• **WHAT THE TASK REQUIRES**
Provide the number of lines below that include "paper", without any other words.

• **GIVEN MATERIAL**

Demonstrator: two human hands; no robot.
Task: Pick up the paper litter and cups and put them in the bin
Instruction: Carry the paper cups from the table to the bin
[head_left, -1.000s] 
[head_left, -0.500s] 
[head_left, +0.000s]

• **EXERCISE OUTPUT**
2